## The task
Would you copy each line of the data below that has "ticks"?
********
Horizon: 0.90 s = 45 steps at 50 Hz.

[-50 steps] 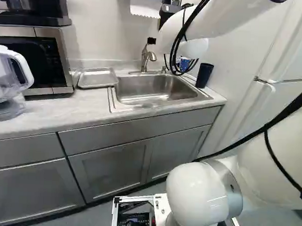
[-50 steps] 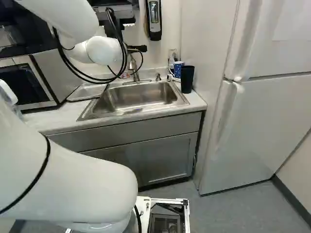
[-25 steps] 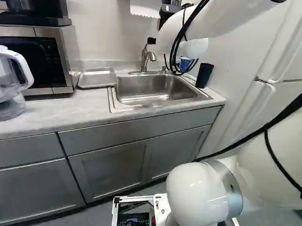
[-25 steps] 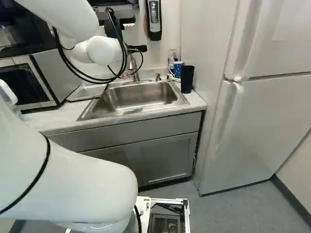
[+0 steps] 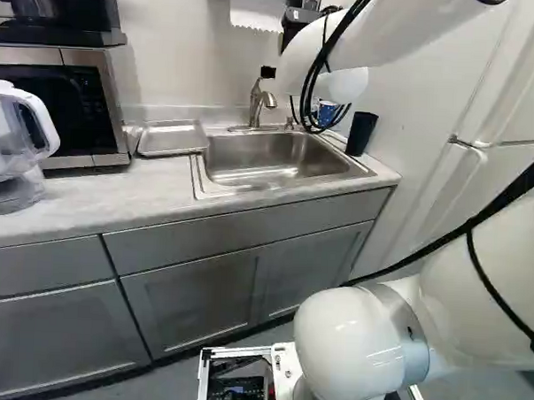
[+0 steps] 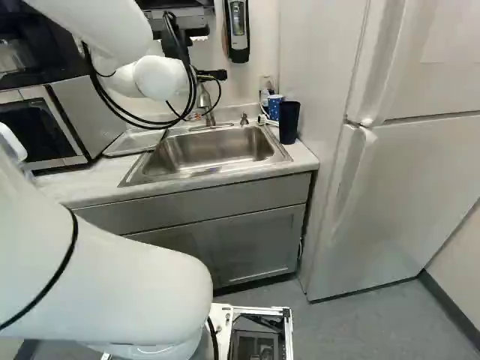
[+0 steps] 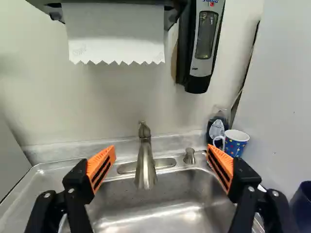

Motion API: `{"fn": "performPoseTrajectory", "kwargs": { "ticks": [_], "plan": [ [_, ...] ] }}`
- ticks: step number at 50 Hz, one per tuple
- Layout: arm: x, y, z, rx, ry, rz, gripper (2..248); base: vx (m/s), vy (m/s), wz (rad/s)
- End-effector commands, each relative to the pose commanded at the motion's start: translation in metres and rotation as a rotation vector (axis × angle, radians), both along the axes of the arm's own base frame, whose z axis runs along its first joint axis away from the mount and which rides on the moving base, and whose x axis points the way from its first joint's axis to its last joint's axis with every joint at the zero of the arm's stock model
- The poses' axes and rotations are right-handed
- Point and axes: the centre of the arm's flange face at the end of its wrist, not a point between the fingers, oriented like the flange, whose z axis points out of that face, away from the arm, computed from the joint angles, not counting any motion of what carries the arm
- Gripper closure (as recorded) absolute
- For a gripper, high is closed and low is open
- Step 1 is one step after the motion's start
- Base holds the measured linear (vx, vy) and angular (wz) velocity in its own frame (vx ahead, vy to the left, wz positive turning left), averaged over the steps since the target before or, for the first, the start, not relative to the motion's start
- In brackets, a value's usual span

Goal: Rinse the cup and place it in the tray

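Note:
My gripper (image 6: 214, 75) shows partly behind the forearm and its cables in the right base view. In the wrist view the gripper (image 7: 160, 165) stands open, with nothing between its orange-padded fingers; the faucet (image 7: 146, 162) is ahead, in line with the gap. A white-and-blue dotted cup (image 7: 235, 142) stands upright in the corner behind the sink, beyond one finger, its handle facing the faucet. A dark tumbler (image 6: 289, 122) stands just in front of it. The metal tray (image 5: 172, 137) lies on the counter, left of the sink (image 5: 269, 160) in the left base view.
A dark bottle (image 7: 217, 127) stands beside the cup. Above the sink hang a paper towel holder (image 7: 115, 34) and a soap dispenser (image 7: 200, 46). A microwave (image 5: 76, 107) and a clear pitcher (image 5: 12, 149) are beyond the tray. A fridge (image 6: 405, 187) stands past the sink wall.

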Motion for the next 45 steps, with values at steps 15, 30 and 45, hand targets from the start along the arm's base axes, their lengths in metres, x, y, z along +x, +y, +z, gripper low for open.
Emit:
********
## Answer box
Motion API: `{"fn": "performPoseTrajectory", "kwargs": { "ticks": [_], "plan": [ [_, ...] ] }}`
- ticks: step number at 50 Hz, one per tuple

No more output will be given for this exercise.